As he strides next to Granger, she turns her head and looks at him for a moment. Though her stance is serious now, there's still that smile in her eyes, an unspoken word in her half-open mouth. Her stare follows him until he's out of the room, and for the first time in – decades? ever? – Severus feels something like hope fluttering in his chest.

***SSHG***

Over the next few days, Hermione is restless. The lightsabre duel lasted for maybe five minutes, however it is seared in her memory and she constantly relives those few moments. How much time has passed since the last time she simply played with someone, with no evil artefacts to seek and destroy, with no castles to rebuild, parents to rescue, friends to save? And with Professor Snape of all people! And how much time has passed since the last time she diplomatically backtracked from a situation, instead of facing it head-on? The sense of having cleared the table before the meal was over gnaws at her.

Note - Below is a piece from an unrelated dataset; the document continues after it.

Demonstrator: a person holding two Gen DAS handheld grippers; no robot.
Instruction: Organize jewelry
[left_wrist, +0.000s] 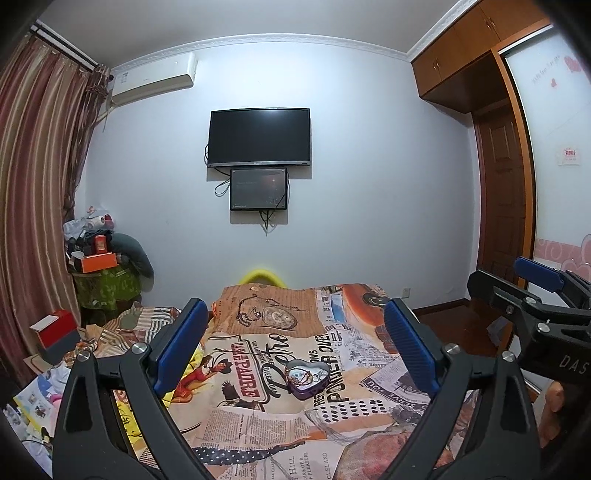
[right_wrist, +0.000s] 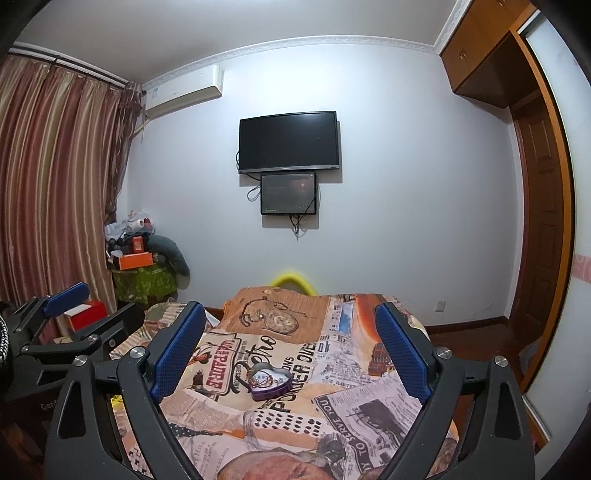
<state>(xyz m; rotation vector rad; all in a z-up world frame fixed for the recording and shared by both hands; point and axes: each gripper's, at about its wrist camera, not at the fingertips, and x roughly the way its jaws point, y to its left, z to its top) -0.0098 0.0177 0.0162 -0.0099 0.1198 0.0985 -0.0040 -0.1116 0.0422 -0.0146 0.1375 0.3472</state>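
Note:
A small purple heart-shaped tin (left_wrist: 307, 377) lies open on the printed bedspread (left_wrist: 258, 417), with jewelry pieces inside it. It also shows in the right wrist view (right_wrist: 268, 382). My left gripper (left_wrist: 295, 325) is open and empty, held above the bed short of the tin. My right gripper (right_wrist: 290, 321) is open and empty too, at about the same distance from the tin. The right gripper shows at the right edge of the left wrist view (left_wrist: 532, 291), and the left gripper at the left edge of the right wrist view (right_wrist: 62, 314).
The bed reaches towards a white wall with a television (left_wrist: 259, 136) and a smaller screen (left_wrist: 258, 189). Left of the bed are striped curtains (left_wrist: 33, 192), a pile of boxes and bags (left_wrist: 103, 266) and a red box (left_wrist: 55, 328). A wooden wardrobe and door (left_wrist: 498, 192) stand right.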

So, a couple of weeks after the Halloween party, Hermione enters into Snape's office, her spine straight.

"I really can't understand," she begins without preamble, "how you could be a fan of Star Wars."

Surrounded by half-marked homework, Snape, who was gawking at her entrance, narrows his eyes and adjusts himself on the back of his chair. "And so because…?"

"It's not even true science fiction. It's a space opera."

"And since when, among your other talents, do you have a profound expertise in science fiction?"

"I have read Asimov's Foundation series…"

"Salon sci-fi, without either large-scale descriptions or attention to detail."

"… Starship Troopers…"

"Psssss! A Victorian's children book!"

"… and I've watched all the episodes of Star Trek I could."

"Humph! You called Star Wars a space opera as if that was a pejorative definition, but you have failed to take into account the individual words. 'Opera' means it contains all the greatest elements of musical opera: passion, beauty and intensity."

"Melodrama, implausible plots, inflated gestures."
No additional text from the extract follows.